▶ Your goal
Print all entries below exactly, without images.
---
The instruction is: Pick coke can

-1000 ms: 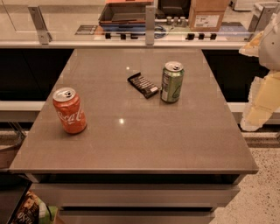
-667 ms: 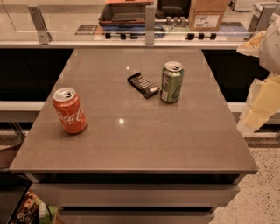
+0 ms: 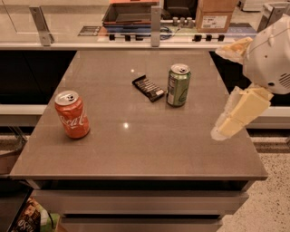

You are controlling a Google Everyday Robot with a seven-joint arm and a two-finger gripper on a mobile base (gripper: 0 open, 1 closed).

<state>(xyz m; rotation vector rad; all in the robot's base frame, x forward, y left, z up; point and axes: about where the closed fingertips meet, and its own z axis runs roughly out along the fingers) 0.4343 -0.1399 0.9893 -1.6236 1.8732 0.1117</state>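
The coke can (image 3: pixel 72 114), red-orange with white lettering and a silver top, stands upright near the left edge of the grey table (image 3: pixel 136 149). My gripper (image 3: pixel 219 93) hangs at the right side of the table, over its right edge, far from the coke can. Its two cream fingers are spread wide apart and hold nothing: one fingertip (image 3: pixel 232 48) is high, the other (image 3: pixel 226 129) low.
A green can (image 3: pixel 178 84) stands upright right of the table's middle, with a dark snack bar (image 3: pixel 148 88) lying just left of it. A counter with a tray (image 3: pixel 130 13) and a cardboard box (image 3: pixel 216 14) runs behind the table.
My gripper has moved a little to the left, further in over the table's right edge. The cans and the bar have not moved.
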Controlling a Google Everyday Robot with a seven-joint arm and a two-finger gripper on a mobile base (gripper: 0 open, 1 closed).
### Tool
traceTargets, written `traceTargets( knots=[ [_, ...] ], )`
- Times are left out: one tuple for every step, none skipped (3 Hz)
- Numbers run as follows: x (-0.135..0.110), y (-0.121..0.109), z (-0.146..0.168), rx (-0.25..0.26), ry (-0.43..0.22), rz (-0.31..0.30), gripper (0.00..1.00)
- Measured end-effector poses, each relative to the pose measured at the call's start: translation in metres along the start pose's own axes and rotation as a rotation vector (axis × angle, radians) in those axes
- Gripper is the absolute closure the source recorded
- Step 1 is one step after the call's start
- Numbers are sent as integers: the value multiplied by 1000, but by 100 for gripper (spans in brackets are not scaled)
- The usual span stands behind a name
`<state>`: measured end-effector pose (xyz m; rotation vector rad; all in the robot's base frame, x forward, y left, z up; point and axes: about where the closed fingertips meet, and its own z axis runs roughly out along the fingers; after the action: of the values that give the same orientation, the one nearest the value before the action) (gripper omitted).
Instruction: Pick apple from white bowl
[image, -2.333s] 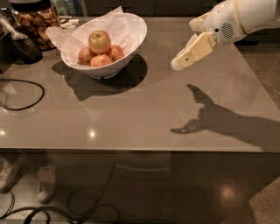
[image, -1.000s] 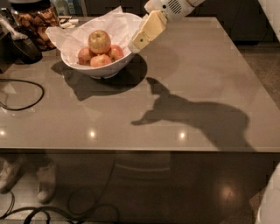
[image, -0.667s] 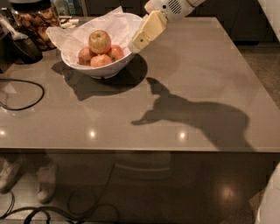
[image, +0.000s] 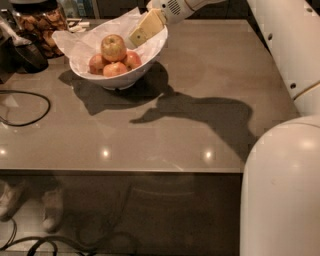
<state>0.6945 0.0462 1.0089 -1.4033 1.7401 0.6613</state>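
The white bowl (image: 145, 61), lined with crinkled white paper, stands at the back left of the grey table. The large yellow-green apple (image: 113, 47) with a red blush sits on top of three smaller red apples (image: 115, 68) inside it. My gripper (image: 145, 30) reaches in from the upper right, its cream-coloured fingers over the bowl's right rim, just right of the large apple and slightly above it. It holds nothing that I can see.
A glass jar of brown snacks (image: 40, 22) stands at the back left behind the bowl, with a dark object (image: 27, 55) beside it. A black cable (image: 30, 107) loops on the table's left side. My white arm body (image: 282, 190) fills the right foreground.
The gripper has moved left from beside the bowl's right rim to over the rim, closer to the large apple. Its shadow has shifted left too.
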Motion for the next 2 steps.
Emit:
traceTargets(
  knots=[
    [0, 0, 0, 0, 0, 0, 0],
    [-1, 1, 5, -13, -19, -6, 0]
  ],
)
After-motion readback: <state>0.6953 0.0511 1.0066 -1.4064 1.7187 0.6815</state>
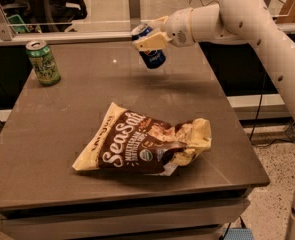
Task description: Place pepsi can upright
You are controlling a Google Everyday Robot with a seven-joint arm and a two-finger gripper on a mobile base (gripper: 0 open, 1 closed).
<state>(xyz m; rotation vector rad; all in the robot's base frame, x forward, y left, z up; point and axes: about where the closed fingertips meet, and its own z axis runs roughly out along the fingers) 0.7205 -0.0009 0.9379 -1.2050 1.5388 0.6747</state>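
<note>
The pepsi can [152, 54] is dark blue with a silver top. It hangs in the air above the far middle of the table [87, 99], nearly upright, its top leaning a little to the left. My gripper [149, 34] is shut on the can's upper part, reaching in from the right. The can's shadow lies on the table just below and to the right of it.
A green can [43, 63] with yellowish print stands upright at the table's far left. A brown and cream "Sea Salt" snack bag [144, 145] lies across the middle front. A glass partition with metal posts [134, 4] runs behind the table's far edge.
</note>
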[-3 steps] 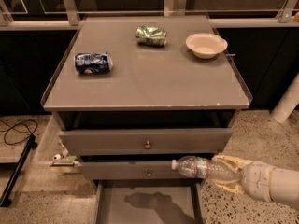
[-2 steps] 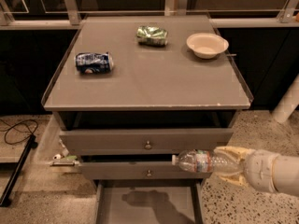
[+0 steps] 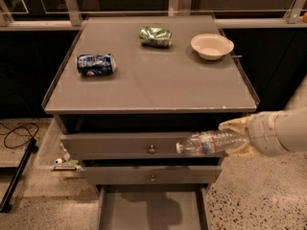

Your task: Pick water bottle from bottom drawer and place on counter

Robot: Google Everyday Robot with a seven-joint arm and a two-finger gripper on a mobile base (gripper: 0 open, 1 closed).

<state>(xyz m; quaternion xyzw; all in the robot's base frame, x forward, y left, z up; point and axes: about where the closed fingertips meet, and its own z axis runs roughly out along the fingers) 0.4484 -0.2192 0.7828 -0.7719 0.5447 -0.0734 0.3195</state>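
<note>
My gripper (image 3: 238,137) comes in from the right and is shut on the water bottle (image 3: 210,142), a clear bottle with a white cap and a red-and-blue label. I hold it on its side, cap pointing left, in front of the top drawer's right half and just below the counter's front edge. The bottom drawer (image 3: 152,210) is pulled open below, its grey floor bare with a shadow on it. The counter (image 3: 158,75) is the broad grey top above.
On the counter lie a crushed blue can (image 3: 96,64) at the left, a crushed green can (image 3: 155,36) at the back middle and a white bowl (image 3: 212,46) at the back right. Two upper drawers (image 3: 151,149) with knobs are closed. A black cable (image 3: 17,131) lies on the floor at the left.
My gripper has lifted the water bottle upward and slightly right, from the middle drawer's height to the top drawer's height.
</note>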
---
▶ Written reply
The instruction is: Pick coke can

-1000 ms: 
-667 ms: 
+0 ms: 

You are controlling a Google Everyday Robot with a seven-joint arm and a two-finger gripper on a mobile base (gripper: 0 open, 1 closed).

<state>(xyz m; rotation vector rad; all in the robot's base frame, x forward, y left, z up; point and axes: about where the closed fingertips meet, and its own z axis runs roughly out along the fingers) 0.4343 -0.1399 0.9893 -1.6236 1.8732 0.1117</state>
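The coke can (image 3: pixel 72 114), red-orange with white lettering and a silver top, stands upright near the left edge of the grey table (image 3: pixel 136 149). My gripper (image 3: pixel 219 93) hangs at the right side of the table, over its right edge, far from the coke can. Its two cream fingers are spread wide apart and hold nothing: one fingertip (image 3: pixel 232 48) is high, the other (image 3: pixel 226 129) low.
A green can (image 3: pixel 178 84) stands upright right of the table's middle, with a dark snack bar (image 3: pixel 148 88) lying just left of it. A counter with a tray (image 3: pixel 130 13) and a cardboard box (image 3: pixel 216 14) runs behind the table.
My gripper has moved a little to the left, further in over the table's right edge. The cans and the bar have not moved.
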Controlling a Google Everyday Robot with a seven-joint arm and a two-finger gripper on a mobile base (gripper: 0 open, 1 closed).
### Tool
traceTargets, written `traceTargets( knots=[ [_, ...] ], )`
- Times are left out: one tuple for every step, none skipped (3 Hz)
- Numbers run as follows: x (-0.135..0.110), y (-0.121..0.109), z (-0.146..0.168), rx (-0.25..0.26), ry (-0.43..0.22), rz (-0.31..0.30), gripper (0.00..1.00)
- Measured end-effector poses, each relative to the pose measured at the call's start: translation in metres along the start pose's own axes and rotation as a rotation vector (axis × angle, radians) in those axes
- Gripper is the absolute closure the source recorded
- Step 1 is one step after the call's start
- Numbers are sent as integers: the value multiplied by 1000, but by 100 for gripper (spans in brackets are not scaled)
- The usual span stands behind a name
`<state>`: measured end-effector pose (xyz m; rotation vector rad; all in the robot's base frame, x forward, y left, z up; point and axes: about where the closed fingertips meet, and its own z axis runs roughly out along the fingers; after the action: of the values that give the same orientation, the one nearest the value before the action) (gripper omitted).
Instruction: Pick apple from white bowl
[image, -2.333s] 
[image, -1.000s] 
[image, -0.667s] 
[image, +0.000s] 
<state>0.6945 0.0462 1.0089 -1.4033 1.7401 0.6613</state>
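The white bowl (image: 145, 61), lined with crinkled white paper, stands at the back left of the grey table. The large yellow-green apple (image: 113, 47) with a red blush sits on top of three smaller red apples (image: 115, 68) inside it. My gripper (image: 145, 30) reaches in from the upper right, its cream-coloured fingers over the bowl's right rim, just right of the large apple and slightly above it. It holds nothing that I can see.
A glass jar of brown snacks (image: 40, 22) stands at the back left behind the bowl, with a dark object (image: 27, 55) beside it. A black cable (image: 30, 107) loops on the table's left side. My white arm body (image: 282, 190) fills the right foreground.
The gripper has moved left from beside the bowl's right rim to over the rim, closer to the large apple. Its shadow has shifted left too.
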Motion for the next 2 steps.
Emit:
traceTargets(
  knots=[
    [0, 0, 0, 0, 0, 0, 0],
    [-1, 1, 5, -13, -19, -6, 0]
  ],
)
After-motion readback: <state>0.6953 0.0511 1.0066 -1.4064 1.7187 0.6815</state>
Task description: Place pepsi can upright
You are controlling a Google Everyday Robot with a seven-joint arm and a two-finger gripper on a mobile base (gripper: 0 open, 1 closed).
<state>(xyz m; rotation vector rad; all in the robot's base frame, x forward, y left, z up; point and axes: about where the closed fingertips meet, and its own z axis runs roughly out along the fingers) 0.7205 -0.0009 0.9379 -1.2050 1.5388 0.6747</state>
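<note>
The pepsi can [152, 54] is dark blue with a silver top. It hangs in the air above the far middle of the table [87, 99], nearly upright, its top leaning a little to the left. My gripper [149, 34] is shut on the can's upper part, reaching in from the right. The can's shadow lies on the table just below and to the right of it.
A green can [43, 63] with yellowish print stands upright at the table's far left. A brown and cream "Sea Salt" snack bag [144, 145] lies across the middle front. A glass partition with metal posts [134, 4] runs behind the table's far edge.
</note>
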[-3 steps] 
[-2 steps] 
[+0 steps] 

Your task: Pick water bottle from bottom drawer and place on counter

Robot: Google Everyday Robot with a seven-joint arm and a two-finger gripper on a mobile base (gripper: 0 open, 1 closed).

<state>(xyz m; quaternion xyzw; all in the robot's base frame, x forward, y left, z up; point and axes: about where the closed fingertips meet, and its own z axis runs roughly out along the fingers) 0.4484 -0.2192 0.7828 -0.7719 0.5447 -0.0734 0.3195</state>
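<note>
My gripper (image 3: 238,137) comes in from the right and is shut on the water bottle (image 3: 210,142), a clear bottle with a white cap and a red-and-blue label. I hold it on its side, cap pointing left, in front of the top drawer's right half and just below the counter's front edge. The bottom drawer (image 3: 152,210) is pulled open below, its grey floor bare with a shadow on it. The counter (image 3: 158,75) is the broad grey top above.
On the counter lie a crushed blue can (image 3: 96,64) at the left, a crushed green can (image 3: 155,36) at the back middle and a white bowl (image 3: 212,46) at the back right. Two upper drawers (image 3: 151,149) with knobs are closed. A black cable (image 3: 17,131) lies on the floor at the left.
My gripper has lifted the water bottle upward and slightly right, from the middle drawer's height to the top drawer's height.
</note>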

Nothing else is needed to complete this exercise.